[Python-bugs-list] [ python-Bugs-429357 ] non-greedy regexp duplicating match bug

noreply@sourceforge.net noreply@sourceforge.net
Wed, 06 Nov 2002 08:39:22 -0800


Bugs item #429357, was opened at 2001-06-01 16:29
You can respond by visiting: 
https://sourceforge.net/tracker/?func=detail&atid=105470&aid=429357&group_id=5470

Category: Regular Expressions
Group: None
>Status: Closed
>Resolution: Fixed
Priority: 5
Submitted By: Matthew Mueller (donut)
Assigned to: Fredrik Lundh (effbot)
Summary: non-greedy regexp duplicating match bug

Initial Comment:
I found some weird bug, where when a non-greedy match doesn't match anything,
it will duplicate the rest of the string instead of being None. 

#pyrebug.py:
import re
urlrebug=re.compile("""
	(.*?)://			#scheme
	(
		(.*?)			#user
		(?:
			:(.*)		#pass
		)?
	@)?
	(.*?)				#addr
	(?::([0-9]+))?			#port
	(/.*)?$				#path
""", re.VERBOSE)

testbad='foo://bah:81/pth'

print urlrebug.match(testbad).groups()

Bug Output:
>python2.1 pyrebug.py       
('foo', None, 'bah:81/pth', None, 'bah', '81', '/pth')
>python-cvs pyrebug.py       
('foo', None, 'bah:81/pth', None, 'bah', '81', '/pth')

Good (expected) Output:
>python1.5 pyrebug.py       
('foo', None, None, None, 'bah', '81', '/pth')

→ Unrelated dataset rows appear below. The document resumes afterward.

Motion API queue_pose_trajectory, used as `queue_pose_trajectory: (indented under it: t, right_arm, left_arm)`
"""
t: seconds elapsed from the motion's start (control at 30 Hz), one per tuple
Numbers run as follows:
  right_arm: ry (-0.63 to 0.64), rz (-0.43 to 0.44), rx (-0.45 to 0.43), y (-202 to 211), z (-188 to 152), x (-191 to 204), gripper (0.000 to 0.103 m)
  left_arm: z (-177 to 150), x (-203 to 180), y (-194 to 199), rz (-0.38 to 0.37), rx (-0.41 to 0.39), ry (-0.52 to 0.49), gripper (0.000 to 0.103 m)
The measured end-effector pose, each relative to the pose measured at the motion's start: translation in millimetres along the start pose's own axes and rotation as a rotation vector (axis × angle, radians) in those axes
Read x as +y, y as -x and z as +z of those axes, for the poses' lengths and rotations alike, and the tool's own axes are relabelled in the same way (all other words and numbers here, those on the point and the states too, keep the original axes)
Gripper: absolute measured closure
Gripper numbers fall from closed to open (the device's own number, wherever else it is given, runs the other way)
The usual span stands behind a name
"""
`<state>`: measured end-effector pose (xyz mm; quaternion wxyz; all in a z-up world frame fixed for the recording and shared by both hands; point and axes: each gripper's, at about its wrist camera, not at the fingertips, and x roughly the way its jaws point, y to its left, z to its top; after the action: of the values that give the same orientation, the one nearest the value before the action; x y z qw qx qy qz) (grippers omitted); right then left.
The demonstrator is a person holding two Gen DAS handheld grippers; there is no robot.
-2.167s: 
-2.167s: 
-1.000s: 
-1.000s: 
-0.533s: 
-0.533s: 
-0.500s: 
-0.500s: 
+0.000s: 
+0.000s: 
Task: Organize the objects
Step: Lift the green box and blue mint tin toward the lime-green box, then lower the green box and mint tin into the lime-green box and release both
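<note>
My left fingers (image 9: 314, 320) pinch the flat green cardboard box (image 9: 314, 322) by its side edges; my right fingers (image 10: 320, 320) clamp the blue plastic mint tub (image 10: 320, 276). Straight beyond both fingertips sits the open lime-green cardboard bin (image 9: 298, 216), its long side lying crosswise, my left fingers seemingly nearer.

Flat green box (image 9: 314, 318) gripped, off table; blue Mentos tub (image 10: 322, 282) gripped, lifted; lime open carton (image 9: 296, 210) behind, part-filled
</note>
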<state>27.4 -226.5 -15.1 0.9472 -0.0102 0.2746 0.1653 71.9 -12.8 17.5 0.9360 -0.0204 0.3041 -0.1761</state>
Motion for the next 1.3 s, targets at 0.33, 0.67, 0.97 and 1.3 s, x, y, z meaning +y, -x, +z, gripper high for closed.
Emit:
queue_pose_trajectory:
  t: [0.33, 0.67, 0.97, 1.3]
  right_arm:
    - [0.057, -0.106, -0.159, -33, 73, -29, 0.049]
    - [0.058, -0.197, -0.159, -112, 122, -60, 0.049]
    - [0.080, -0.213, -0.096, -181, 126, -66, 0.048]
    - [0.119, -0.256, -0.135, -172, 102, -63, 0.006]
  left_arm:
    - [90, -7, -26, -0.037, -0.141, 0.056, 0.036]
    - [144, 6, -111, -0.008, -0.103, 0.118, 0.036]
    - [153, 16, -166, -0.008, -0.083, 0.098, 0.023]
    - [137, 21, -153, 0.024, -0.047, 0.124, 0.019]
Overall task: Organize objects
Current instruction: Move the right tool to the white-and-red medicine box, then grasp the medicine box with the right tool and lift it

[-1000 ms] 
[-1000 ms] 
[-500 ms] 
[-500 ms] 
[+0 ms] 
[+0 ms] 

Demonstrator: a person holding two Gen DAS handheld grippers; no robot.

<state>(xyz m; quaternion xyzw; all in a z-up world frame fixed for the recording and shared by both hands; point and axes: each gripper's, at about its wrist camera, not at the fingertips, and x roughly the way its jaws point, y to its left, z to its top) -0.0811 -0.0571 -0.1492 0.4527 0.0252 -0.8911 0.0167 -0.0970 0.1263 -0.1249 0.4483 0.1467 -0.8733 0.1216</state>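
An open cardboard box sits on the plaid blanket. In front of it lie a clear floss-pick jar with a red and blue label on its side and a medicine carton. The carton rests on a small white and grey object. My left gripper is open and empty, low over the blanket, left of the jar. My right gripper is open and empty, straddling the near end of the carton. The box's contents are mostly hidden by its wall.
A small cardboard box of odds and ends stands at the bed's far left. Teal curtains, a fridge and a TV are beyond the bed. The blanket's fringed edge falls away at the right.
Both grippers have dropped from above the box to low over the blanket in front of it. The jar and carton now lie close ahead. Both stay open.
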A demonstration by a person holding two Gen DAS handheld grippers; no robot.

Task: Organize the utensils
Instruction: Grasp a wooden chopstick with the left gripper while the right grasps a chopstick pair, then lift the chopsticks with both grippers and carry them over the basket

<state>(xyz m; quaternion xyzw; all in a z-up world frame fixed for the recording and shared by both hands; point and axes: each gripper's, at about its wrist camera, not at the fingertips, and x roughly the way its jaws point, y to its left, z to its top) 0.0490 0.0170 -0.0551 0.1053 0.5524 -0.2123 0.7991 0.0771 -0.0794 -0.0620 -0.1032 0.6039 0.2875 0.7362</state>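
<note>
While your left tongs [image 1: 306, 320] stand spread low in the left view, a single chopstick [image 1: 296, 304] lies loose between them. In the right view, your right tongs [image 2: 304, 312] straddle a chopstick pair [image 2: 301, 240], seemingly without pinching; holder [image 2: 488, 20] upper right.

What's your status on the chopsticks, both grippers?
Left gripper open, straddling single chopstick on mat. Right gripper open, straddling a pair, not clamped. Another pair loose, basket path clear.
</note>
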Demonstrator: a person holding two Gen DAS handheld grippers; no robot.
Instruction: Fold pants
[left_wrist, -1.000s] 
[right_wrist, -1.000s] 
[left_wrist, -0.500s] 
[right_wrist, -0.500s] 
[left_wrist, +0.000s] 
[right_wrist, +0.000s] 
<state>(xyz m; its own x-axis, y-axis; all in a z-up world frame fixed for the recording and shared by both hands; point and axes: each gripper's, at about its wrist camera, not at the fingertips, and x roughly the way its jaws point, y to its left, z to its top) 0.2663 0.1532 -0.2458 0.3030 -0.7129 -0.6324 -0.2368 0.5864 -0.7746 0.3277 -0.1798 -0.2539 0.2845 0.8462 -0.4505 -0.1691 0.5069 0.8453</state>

----------------------------------------------------------------------

>Comment By: Gustavo Niemeyer (niemeyer)
Date: 2002-11-06 16:39

Message:
Logged In: YES 
user_id=7887

This problem was fixed in the following CVS revisions: 
 
Lib/test/re_tests.py:1.30->1.31 
Lib/test/test_sre.py:1.37->1.38 
Misc/NEWS:1.511->1.512 
Modules/_sre.c:2.83->2.84 
 
Thank you! 
 

----------------------------------------------------------------------

Comment By: Matthew Mueller (donut)
Date: 2001-10-05 04:16

Message:
Logged In: YES 
user_id=65253

Ok, after poking and prodding the _sre.c code a bunch until
I  (hopefully) understand what is happening, I've created a
patch.  It passes all existing re tests as well as new ones
I added for this bug.  (I've also made a patch for the
similar, but seperate, bug #448951 which I will post there
shortly.)


----------------------------------------------------------------------

Comment By: Gregory Smith (gregsmith)
Date: 2001-08-30 16:26

Message:
Logged In: YES 
user_id=292741

This looks like the same bug I have reported (with a much simpler example)
as #448951 (missed this one before because I was looking for 'group').
What I found is consistent with Jeffrey's comments -
if you have a situation where an optional part is fully scanned before the
state machine can tell if it should actually be matched, the contained tentative
match(es) are stored in the group() even if the optional part turns out 
to fail. Presumably, such a case needs to be handled by going back and
deleting these after the s.m. determines that the optional part was not
matched. In my example, I mention a small modification to the test case where
the failure of the optional ? is decided one character later (at the end of the
() group, not beyond it);  this is enough to make it start working again.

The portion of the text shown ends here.